▶ _EXERCISE_
Your answer should consist of the lines in the following data that contain "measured".

□ □ □ □ □

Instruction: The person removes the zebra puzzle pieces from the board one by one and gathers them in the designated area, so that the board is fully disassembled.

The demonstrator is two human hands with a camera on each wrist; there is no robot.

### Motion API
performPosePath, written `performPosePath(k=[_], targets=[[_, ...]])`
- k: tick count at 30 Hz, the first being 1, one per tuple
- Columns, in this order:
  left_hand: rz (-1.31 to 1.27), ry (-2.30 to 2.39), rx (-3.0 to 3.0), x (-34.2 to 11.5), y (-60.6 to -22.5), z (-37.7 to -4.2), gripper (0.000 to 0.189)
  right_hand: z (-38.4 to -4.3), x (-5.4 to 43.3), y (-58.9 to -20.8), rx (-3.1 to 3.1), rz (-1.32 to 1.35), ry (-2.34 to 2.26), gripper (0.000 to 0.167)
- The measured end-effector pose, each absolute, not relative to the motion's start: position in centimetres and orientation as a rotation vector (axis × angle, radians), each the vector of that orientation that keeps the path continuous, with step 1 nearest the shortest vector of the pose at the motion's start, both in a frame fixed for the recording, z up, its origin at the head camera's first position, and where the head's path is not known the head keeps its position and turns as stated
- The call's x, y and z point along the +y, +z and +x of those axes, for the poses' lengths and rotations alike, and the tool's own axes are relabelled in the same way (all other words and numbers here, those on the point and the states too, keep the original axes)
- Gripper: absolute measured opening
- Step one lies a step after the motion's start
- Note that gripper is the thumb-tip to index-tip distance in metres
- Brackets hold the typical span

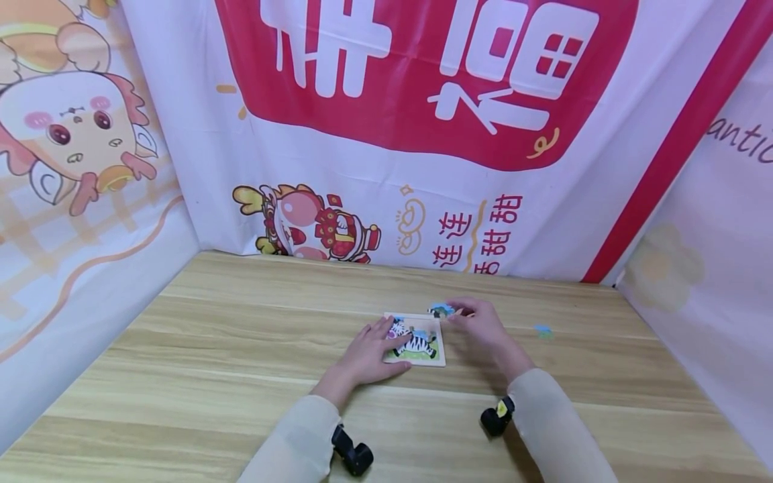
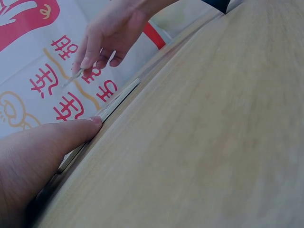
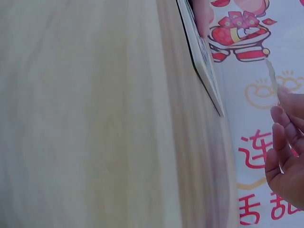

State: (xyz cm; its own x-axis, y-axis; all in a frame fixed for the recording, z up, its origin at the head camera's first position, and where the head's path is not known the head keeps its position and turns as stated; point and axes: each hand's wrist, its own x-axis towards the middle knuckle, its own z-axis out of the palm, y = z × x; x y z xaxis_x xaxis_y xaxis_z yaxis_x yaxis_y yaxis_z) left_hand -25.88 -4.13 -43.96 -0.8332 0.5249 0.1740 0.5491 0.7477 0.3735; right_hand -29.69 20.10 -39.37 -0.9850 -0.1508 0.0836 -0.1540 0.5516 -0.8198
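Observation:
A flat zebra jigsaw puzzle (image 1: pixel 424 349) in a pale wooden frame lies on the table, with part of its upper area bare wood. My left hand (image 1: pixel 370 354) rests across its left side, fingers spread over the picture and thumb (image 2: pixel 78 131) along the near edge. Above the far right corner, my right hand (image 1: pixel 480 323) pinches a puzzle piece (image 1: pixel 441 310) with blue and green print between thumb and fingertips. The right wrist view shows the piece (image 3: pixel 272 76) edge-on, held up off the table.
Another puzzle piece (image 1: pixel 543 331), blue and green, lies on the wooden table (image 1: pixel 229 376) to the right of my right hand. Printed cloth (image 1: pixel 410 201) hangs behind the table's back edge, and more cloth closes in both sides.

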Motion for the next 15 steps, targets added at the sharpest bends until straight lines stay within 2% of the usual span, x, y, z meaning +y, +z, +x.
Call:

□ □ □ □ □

▶ _RESPONSE BELOW_
- The measured end-effector pose, each absolute, not relative to the motion's start: position in centimetres and orientation as a rotation vector (axis × angle, radians), each the vector of that orientation that keeps the path continuous, with step 1 nearest the shortest vector of the pose at the motion's start, both in a frame fixed for the recording, z up, its origin at the head camera's first position, and where the head's path is not known the head keeps its position and turns as stated
- Gripper: absolute measured opening

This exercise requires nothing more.